Coxon grinned between gulps of rum. If a pirate could win the Indians to him, he thought with a drunk’s philosophising, he could rule this country. The Indians, he recalled from his luncheons with the ragged captains that had survived a landing, only wanted to kill fathers and sons, to crush the seed that might poison their land. They were few, and they would die. F*ck them. He drank, drowning out the last slap on the horse’s hide from the courtyard and the cheer and gasp that rang out at the spectacle of another fallen pirate. You can’t beat the fall of coin. This world belongs to mad kings and the companies under them. He looked down at the black cup. I am just building a bed to die in, he consoled himself.

The face appeared before him silently, peering anxiously through the rails of the stage for quite a while before Coxon noticed it and pulled his coat tight and hacked the stale air from his throat and brushed the crumbs from his lips.

The marine slapped his chest and snapped to attention when Coxon finally acknowledged him.

‘What is it lad?’ Coxon said and pushed the rum aside.

The marine kept his voice low against the forest of eyes and ears that had followed his path through the mess of tables.

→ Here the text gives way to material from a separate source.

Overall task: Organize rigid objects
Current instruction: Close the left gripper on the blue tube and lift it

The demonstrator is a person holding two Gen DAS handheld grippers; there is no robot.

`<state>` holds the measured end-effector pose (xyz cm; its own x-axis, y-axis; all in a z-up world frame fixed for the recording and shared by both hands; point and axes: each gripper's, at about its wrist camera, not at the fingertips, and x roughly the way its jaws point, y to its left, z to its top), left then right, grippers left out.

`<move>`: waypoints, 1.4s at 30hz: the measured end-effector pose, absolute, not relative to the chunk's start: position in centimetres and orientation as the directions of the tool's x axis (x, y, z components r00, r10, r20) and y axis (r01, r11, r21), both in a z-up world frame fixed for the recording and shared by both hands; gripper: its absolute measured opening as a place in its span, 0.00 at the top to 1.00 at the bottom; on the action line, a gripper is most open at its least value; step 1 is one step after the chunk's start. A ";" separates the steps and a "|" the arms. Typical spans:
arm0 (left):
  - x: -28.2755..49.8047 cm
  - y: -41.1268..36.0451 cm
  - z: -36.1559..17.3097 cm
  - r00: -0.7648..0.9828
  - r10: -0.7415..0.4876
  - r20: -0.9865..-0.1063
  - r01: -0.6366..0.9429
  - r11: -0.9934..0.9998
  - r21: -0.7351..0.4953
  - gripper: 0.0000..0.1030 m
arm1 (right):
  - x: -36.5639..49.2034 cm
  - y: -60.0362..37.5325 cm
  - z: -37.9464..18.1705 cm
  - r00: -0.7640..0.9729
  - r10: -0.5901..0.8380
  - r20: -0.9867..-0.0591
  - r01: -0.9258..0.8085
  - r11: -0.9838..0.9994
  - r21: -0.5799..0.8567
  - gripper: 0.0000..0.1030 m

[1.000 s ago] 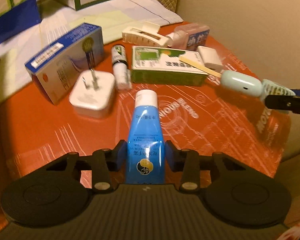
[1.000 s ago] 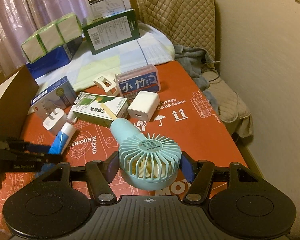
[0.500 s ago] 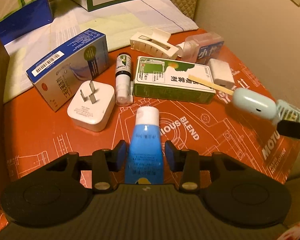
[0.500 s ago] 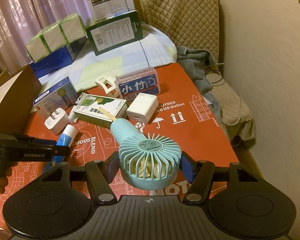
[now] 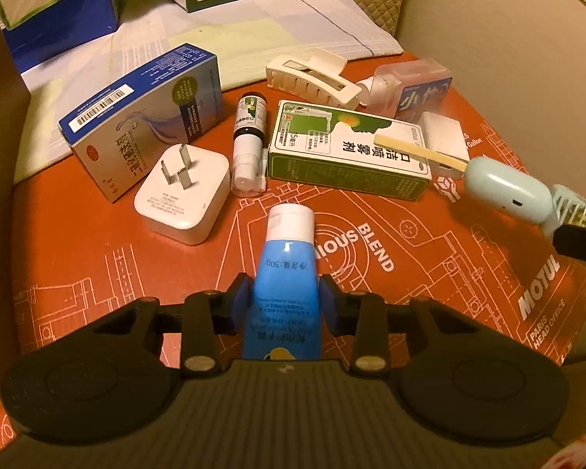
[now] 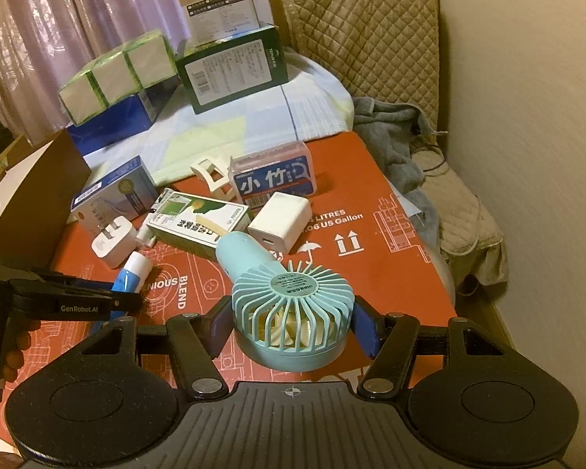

‘Captain Coxon, sir,’ his voice was hushed. ‘You are required at the beach. To come with me if you will, Captain.’

Coxon drizzled small coin onto the table and staggered up. ‘What occurs, sailor?’ He straightened himself, ran a palm over his face and was sober in an instant.

The marine tipped back his tricorne at the prospect of the next half hour of his life. ‘It’s the Mumvil Trader, Captain. She’s back in the bay. A man called Davis brought her in. Escaped from the pirates so he says.’

Coxon stepped down to the sawdust floor. ‘Does Rogers know of this?’

‘Not yet sir. Davis, their captain now, asked for you only. I checked here last, Captain.’

‘You found me last, lad,’ he dragged the man to the door. ‘I’ll bring the governor from his hanging and join you on the beach.’

The marine stayed Coxon’s hand. ‘You best come first, Captain,’ he said. ‘Especially.’

Coxon fixed the man with his eye and waited for the soldier to continue.

‘He has a prisoner, Captain,’ the man began to grin and relished the rising of Coxon’s eyebrows. ‘He has the pirate Devlin with him. Chained. And his men also.’

Coxon’s arm gripped the sailor and the man pulled against the clasp. ‘I say, he has the pirate Devlin on the beach, Captain. Calling for the King’s Act so he is. Captain Davis is calling for you especially.’

Coxon pulled the marine close. ‘Are his hands tied?’

‘Captain?’

‘Are his hands tied, man? Devlin’s hands tied!’

‘He is manacled, Captain. Safe as houses so he is.’

Coxon walked on, pulling the red-coated innocent with him. ‘I fell for that before.’ And the hot bright world was before them as the door of the Cat and Fiddle swung out onto New Providence and John Coxon made his way down to the beach to meet Patrick Devlin again; the star-shaped scar on his forearm itching beneath his shirt.